(Items listed in a dataset)
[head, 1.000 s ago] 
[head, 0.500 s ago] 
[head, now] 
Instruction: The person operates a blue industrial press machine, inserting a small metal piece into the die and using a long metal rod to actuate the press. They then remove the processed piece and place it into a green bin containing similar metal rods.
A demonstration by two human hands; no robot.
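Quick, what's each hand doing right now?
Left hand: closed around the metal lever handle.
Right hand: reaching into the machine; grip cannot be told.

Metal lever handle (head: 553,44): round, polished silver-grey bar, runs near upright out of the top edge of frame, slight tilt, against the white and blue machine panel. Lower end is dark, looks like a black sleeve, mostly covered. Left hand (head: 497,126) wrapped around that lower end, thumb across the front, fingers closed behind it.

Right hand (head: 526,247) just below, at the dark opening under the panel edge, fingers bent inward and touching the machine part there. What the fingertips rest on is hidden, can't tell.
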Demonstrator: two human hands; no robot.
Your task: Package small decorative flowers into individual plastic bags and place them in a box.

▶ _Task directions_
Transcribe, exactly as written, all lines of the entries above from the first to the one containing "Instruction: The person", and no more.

▶ _Answer space_
[head, 1.000 s ago] 
[head, 0.500 s ago] 
[head, now] 
Instruction: The person operates a blue industrial press machine, inserting a small metal piece into the die and using a long metal rod to actuate the press. They then remove the processed piece and place it into a green bin containing similar metal rods.

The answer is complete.